Andy Doan andy.doan@linaro.org writes:
On 10/10/2012 08:56 AM, Andrey Konovalov wrote:
Hi Dave,
On 10/10/2012 11:35 AM, Dave Pigott wrote:
Hi all,
I found an interesting health failure today on origen07
http://validation.linaro.org/lava-server/scheduler/job/35016/log_file
When you look at the log, you see that the board starts off at the u-boot prompt. It then tries to do a "reboot", which (obviously) fails. So naturally, it then does a hard reset, and this is where it does something very odd: It interrupts the boot and tries to boot the previously installed test image. I haven't yet looked at the dispatcher code to figure out why (that's my next job).
I'm not sure we can trust anything that occurred in this job file after the "deploy_linaro_image is finished with error". I think at this point the dispatcher is in an unknown state and doesn't know what it should be sending to the serial console.
In this case, it still tried to do the boot_linaro_image action. However, we didn't successfully deploy an image, so anything going wrong there probably can't be trusted. I would have guessed it would have found the DTB file, but I'm not sure that's worth digging too far into.

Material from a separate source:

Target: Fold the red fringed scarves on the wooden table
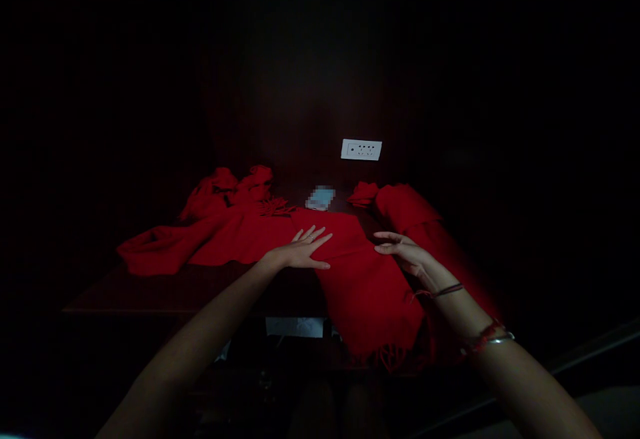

I think the real problem we see here is what you and I discussed on IRC earlier. There are certain actions in our job file, that if failed should be considered non-recoverable. ie:
- if deploy_linaro_image fails, then boot_linaro_image can't run.
- if boot_linaro_image fails, lava_test_install can't run
- if lava_test_install fails - well that's tricky since it may have
installed some of the test we need but not all.
I'm wondering if we need to spend some time trying to improve how actions related to one other in code?
Yes please. I don't know if we want to do something generic, or just ensure deployment failures raise CriticalError -- which IIUC means no further actions will be attempted.
Cheers, mwh